See a doctor — your paediatrician, family doctor, or an emergency department depending on severity — if you notice:
- fever together with joint or back pain;
- night pain that wakes the child, or that no position relieves;
- an unexplained limp, especially one that appeared suddenly;
- unexplained weight loss, unusual fatigue, or pallor;
- a joint that is red, hot or swollen;
- pain after trauma: a fall, an impact, a sports accident;
- one-sided pain that persists, or any pain that gets worse week after week.
In an emergency in Israel, the number to call is 101.
A properly trained osteopath screens for these signs during the initial interview and will refer your child themselves if one turns up. A practitioner who brushes aside your concerns, or who offers to "treat" a fever or a limp, is a practitioner to walk away from.
What the research does — and does not — say
Let us be straightforward: the level of evidence for osteopathy in children is limited. The available studies are few, often small, and their conclusions remain cautious. We cannot claim today that osteopathy improves posture, prevents back pain in adulthood, or changes the course of a scoliosis.
What can reasonably be said is that manual care may help relieve some mechanical pain, and that it only works as part of a bigger picture: regular physical activity, enough sleep, less sitting time, and a sensible study setup. For reliable general information on musculoskeletal pain, the information pages of the World Health Organization, the NHS, and the reviews from the Cochrane collaboration are good starting points.
An honest practitioner will tell you what they think they can improve, in roughly how long, and at what point the situation should be reconsidered if nothing changes.
What a session looks like
The first appointment starts with a conversation: medical history, school, sport, sleep, and the circumstances in which the pain appeared. Then comes the examination: standing posture, walking, joint mobility. The practitioner checks for warning signs.
Manual work is then adapted to the child's age: gentle techniques, no force. A session usually lasts between thirty minutes and an hour. A parent stays in the room, and the child must be free to refuse at any moment — that rule is non-negotiable.

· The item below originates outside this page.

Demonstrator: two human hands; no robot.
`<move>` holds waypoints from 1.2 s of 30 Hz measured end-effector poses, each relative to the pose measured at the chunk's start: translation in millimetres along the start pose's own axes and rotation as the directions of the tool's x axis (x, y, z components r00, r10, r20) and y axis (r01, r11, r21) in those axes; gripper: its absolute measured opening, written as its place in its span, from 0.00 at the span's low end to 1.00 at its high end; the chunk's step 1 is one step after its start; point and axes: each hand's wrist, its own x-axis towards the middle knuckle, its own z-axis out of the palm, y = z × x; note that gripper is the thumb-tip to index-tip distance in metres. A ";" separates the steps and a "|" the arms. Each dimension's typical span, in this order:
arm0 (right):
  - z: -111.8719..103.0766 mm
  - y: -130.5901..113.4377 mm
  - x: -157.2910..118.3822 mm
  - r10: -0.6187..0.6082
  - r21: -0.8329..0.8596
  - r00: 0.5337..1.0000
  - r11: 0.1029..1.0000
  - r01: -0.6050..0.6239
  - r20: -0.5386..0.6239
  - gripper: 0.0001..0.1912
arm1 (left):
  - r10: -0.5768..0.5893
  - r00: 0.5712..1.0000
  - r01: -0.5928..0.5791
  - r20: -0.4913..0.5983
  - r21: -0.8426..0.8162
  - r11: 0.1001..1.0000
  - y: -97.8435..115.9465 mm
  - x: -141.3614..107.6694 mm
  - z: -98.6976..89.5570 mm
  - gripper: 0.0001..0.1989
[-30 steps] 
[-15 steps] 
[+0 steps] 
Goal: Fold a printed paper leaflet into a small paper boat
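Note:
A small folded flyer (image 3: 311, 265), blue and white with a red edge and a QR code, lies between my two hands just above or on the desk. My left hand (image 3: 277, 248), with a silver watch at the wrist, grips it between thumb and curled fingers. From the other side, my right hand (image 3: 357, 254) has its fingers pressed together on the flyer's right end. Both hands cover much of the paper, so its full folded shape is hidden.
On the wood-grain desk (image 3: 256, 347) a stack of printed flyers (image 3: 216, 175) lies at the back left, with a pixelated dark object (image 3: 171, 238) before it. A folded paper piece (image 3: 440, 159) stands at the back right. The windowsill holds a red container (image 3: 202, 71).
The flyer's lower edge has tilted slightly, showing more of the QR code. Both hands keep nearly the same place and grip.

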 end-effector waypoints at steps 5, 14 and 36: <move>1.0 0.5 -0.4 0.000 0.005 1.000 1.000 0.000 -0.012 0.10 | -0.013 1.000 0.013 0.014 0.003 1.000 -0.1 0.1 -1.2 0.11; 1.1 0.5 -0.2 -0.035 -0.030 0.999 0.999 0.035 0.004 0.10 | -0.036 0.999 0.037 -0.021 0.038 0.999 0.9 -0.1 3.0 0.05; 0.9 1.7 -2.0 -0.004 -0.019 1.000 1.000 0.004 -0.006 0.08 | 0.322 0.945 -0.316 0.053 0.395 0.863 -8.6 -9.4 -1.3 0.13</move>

Finally, much of the value lies outside the clinic: advice on the backpack, on the study position, on physical activity. A useful consultation is one that leaves your child more independent, not one that makes them dependent on a monthly appointment.
Practical notes for Israel
Osteopathy is accessible without a referral. Sessions are usually private; some supplementary health-fund insurance plans may cover part of the cost of manual therapy — the conditions vary considerably from one plan and one fund to another, so check with your kupat holim before booking. General information about the Israeli health system is available on the Ministry of Health website.
Finally, ask about the practitioner's training and how used they are to seeing children. The title "osteopath" covers very different backgrounds: asking where someone trained and how long they have been practising is an entirely legitimate question.